Cuando nos hubimos acabado de reír todo lo que los hinchados labios nos lo permitieron, ya era de día claro y empezaba a soplar la marina brisa rascando las densas neblinas de la ciénga y haciéndolas rodar de uno a otro lado, cual si fueran pelotas inmensas de vaporosa lana blanca. Izamos, pues nuestra vela y echando la última mirada sobre los leones y el cocodrilo muertos, cuyas pieles teníamos que abandonar por no poseer los medios de curtirlas levamos ancla y echamos a navegar por la laguna entrando en el río del otro lado de arriba. Cuando cayó la brisa al medio día tuvimos la fortuna de encontrar un buen desembarcadero de tierra seca en el que acampamos.

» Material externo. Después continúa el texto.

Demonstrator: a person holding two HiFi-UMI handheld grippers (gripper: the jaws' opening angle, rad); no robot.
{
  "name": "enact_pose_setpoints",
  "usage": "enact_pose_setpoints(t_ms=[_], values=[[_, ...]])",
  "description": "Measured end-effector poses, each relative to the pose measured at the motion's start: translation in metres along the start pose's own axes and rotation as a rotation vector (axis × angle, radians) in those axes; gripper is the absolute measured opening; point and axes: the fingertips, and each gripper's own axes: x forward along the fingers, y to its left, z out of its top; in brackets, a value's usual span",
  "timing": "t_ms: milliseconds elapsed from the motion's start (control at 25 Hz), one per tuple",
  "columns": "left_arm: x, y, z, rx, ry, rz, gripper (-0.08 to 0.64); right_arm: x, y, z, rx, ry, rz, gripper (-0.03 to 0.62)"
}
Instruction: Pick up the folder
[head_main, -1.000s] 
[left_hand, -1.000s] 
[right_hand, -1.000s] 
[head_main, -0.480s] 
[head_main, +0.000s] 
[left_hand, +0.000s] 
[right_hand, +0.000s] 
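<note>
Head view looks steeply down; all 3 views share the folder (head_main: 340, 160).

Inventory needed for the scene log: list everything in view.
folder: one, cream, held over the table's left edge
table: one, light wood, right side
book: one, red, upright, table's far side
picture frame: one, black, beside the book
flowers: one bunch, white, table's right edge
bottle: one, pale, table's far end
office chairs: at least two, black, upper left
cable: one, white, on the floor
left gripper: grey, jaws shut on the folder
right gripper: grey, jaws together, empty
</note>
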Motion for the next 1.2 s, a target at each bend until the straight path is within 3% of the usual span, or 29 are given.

Encendimos fuego allí, y cocimos algunos patos silvestres y parte de la carne del gamo, no de muy sapiente modo, quizás, pero que no nos supo mal. El resto del gamo, lo cortamos en tiras y lo colgamos al sol para hacer
biltang
que es como me parece que los boers del Cabo llarman a esta especie de tasajo, y luego, en este pedazo providencial de tierra enjuta pasamos la noche sin otra novedad que la guerra con los mosquitos.
Ya nos hallábamos al cuarto día de nuestro viaje, y habíamos andado, según mis cálculos unas ciento treinta y cinco a ciento cuarenta millas al Oeste de la costa cuando nos ocurrió el primero de sus más importantes acontecimientos. Aquella mañana la brisa cayó como a las once, y después de bogar un poco nos vimos obligados a detenernos, más o menos fatigados, en un lugar en que parecía confluir la corriente que seguíamos, con otra de su misma anchura. Algunos árboles había por allí, los únicos de esta comarca crecían a la orilla del río, y a su sombra descansamos. Después, estando el terreno por allí bastante seco, echamos a andar por la margen a explorar los alrededores y ver cómo matábamos algunas aves de la ciénaga.
Antes de que hubiéramos andado unas cincuenta yardas, conocimos que habíamos de abandonar toda esperanza de seguir subiendo el río con nuestro ballenero, porque de allí en adelante tornábase en una serie de bancos fangosos, y bajíos de seis pulgadas de agua no más. Era un verdadero callejón fluvial sin salida Volviendo sobre nuestros pasos, recorrimos la margen del otro río, y por varios indicios dedujimos que aquello no era tal río, sino un canal antiguo, parecido al que está más arriba del Mombasa en la costa de Zanzíbar, y que une el río Tana con el Ozi, permitiendo que los barcos que por aquél bajan, pasen a éste y lleguen por él al mar, evitando así la peligrosísima barra que cierra la boca del Tana.
El canal que delante teníamos debió haber sido construido en remotísimo período, y aún se conservaban a ambos lados las elevaciones de la tierra excavada que sin duda hicieron en un tiempo el oficio de caminos de sirga. Exceptuando en algunos puntos en que se habían hundido, las márgenes de argamasa caliza se conservaban a distancia uniforme y la profundidad del canal parecía también ser siempre igual. La corriente era inapreciable o no existía; y, en consecuencia de esto, la superficie del agua estaba cuajada de vegetación, cortada por estrechos, pasos de agua libre, hechos quizá por las aves de la ciénaga las iguanas y demás alimañas.